According to one scholarly paper, which examined the effects of employment on influenza rates, “the spread of the influenza virus is linked with higher employment, particularly in industry sectors with the highest levels of interpersonal contact.”
In effect, recognize that if an employee infected with the flu comes to work, he or she could infect others. Instead of losing productivity from the employee who brought the flu to your workplace, now you have lost productivity from other employees.
What can you do?
(The following is adapted and updated from a blog post 6 years ago.)
Encourage healthy workplace practices
Staying healthy is the first line of defense against the flu.
- Sanitize work surfaces. These include telephones, keyboards, and doors of refrigerators and microwaves. Provide sanitizing wipes for this purpose.
- Avoid sharing things, such as food, keyboards, and office telephones.
- Provide information on the flu to staff (e.g., importance of getting flu shots, which may be covered by your company’s medical plan).

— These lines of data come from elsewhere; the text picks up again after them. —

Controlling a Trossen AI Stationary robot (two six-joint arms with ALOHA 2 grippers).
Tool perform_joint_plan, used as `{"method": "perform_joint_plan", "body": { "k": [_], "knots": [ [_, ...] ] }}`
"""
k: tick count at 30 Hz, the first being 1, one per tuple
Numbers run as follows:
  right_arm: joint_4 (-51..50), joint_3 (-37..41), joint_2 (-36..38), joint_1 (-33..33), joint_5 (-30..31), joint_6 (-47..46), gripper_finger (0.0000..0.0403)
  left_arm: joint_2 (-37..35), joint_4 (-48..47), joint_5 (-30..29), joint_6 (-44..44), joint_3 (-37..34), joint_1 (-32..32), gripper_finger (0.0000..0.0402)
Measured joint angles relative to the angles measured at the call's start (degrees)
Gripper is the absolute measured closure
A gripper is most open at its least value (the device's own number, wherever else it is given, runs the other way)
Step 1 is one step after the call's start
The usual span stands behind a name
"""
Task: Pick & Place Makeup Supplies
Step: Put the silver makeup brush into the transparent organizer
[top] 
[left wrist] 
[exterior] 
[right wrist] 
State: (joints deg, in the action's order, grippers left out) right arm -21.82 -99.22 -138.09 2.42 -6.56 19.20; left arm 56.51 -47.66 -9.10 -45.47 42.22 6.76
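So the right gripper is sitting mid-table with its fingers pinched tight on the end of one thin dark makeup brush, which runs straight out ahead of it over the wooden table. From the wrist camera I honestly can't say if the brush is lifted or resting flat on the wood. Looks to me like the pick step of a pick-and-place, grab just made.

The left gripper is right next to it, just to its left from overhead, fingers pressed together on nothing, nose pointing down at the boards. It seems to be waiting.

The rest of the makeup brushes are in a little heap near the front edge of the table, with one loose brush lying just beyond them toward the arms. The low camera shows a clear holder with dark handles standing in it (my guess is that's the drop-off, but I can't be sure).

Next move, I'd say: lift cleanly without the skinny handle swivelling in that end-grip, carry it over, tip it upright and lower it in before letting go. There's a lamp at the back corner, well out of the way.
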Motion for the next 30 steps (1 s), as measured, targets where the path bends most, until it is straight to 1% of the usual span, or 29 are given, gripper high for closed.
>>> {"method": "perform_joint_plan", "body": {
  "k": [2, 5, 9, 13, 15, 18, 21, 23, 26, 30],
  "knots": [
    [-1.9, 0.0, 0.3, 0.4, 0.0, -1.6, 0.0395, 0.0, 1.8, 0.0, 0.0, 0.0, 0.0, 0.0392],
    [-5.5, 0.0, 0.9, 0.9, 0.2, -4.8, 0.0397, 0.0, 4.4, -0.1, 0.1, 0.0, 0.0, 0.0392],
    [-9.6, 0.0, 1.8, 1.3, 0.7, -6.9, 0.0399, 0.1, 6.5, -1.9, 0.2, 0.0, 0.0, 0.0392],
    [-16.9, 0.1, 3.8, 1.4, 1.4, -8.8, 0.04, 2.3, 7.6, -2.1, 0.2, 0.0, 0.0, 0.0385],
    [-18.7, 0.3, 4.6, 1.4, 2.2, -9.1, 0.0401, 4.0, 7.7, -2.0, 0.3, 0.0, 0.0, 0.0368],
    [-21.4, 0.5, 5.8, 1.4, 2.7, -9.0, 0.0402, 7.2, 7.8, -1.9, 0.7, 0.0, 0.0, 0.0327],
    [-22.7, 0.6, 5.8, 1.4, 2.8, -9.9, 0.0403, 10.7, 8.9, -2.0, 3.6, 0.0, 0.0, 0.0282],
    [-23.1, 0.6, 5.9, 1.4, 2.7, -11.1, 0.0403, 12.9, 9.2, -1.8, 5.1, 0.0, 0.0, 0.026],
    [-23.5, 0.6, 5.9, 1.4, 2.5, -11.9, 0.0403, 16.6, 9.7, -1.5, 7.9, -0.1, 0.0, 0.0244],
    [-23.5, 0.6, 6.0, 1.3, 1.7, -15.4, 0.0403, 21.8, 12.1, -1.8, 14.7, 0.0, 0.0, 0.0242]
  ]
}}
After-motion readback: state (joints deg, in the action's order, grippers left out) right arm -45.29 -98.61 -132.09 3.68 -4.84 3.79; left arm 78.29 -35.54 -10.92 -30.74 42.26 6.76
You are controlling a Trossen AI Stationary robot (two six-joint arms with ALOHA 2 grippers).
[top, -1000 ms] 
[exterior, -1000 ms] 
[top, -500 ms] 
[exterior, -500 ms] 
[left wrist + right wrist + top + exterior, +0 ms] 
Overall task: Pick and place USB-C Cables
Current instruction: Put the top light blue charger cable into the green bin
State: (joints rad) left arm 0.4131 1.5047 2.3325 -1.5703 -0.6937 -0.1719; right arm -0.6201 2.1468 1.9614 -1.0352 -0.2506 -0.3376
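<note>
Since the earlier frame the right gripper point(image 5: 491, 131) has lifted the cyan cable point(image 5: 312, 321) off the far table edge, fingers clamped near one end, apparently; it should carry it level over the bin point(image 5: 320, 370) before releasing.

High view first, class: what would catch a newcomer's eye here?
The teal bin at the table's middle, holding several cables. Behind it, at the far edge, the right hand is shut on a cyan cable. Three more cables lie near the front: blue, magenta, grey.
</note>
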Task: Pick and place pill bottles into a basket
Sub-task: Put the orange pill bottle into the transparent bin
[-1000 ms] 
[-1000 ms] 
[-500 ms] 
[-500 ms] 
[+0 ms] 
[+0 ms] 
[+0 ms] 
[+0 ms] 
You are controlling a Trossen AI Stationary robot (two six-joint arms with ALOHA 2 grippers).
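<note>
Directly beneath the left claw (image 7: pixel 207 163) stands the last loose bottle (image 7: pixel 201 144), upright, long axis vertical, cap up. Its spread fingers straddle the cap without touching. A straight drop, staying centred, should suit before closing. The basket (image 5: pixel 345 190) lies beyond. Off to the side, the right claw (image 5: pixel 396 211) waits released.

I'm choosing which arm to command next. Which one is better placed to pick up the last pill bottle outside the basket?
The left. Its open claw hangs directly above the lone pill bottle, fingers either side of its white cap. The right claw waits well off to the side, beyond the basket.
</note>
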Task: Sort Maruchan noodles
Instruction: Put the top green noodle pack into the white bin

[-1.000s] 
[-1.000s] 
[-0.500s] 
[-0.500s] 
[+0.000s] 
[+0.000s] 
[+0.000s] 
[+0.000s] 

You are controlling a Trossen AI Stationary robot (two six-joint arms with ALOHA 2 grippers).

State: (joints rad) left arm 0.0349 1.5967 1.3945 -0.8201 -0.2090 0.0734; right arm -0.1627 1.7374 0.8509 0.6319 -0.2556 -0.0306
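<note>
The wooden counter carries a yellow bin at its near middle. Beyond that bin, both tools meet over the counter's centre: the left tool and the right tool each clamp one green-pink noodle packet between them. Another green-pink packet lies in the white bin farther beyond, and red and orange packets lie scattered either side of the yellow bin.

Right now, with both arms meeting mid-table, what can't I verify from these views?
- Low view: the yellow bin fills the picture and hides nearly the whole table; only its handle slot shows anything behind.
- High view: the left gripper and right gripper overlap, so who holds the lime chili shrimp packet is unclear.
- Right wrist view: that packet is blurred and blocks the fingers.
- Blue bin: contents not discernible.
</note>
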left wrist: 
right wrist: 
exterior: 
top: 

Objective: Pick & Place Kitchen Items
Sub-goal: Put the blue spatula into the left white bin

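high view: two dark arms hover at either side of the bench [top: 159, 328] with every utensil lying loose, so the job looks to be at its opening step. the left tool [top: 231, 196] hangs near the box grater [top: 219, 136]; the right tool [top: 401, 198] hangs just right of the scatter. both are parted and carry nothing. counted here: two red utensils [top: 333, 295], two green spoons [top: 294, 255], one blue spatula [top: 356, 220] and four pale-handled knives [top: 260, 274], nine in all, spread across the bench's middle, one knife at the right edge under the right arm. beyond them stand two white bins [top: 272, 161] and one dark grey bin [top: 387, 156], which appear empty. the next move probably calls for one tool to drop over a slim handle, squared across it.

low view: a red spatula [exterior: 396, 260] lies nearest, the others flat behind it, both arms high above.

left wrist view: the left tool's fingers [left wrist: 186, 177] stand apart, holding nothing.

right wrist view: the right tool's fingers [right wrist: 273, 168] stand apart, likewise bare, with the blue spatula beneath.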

According to a study by Accountemps, 90% of employees report for work even though they are ill with a cold or flu symptoms. Having too much work was the prime reason for showing up sick. But employers should recognize that:
- Sick employees are not as productive as those who are well.
- Sick employees can spread disease.
One of the best ways to do this is to pay for sick days. A growing number of states and cities have sick leave laws (Patriot Software has a list as of July 2019). But even if not required, it may be cost effective to pay for sick days to keep unwell employees from bringing infectious diseases into the workplace. My preference is for small businesses to pay for an unlimited number of sick days (some workers are ill only once every few years), with the understanding that responsible employees won’t abuse this offering (if they do, they won’t remain on the payroll).
Care for a sick child?
Even if an employee isn’t sick with the flu, the employee may need to stay home to care for a sick child. Review your family and medical leave policy; you may want to make changes. About 16% of private sector companies offer paid family leave. Keep these points in mind:
- Federal or state law may mandate this unpaid leave time. Federal law only applies to businesses with 50 or more employees.
- Some locations require paid family and medical leave. Looking ahead, federal law may require this in the near future. In December 2019, a new law expends paid family and medical leave to federal employees. Is a similar requirement for the private sector far behind?
- There’s a federal tax credit through 2020 for employers that pay for this leave where state or local law does not mandate it.
- You can allow employees to pool their paid time off (PTO) policy to allow them to use their days for vacation, sick time, or personal time.
- CDC’s information for businesses and employers
- OSHA’s workers guidance
- World Health Organization’s information on global influenza
Here are some wise words from an unknown source: “Give yourself whatever gifts of time and rest you need to feel better - and know that you're surrounded by caring thoughts and prayers and heartfelt wishes. Rest easy. Get well.”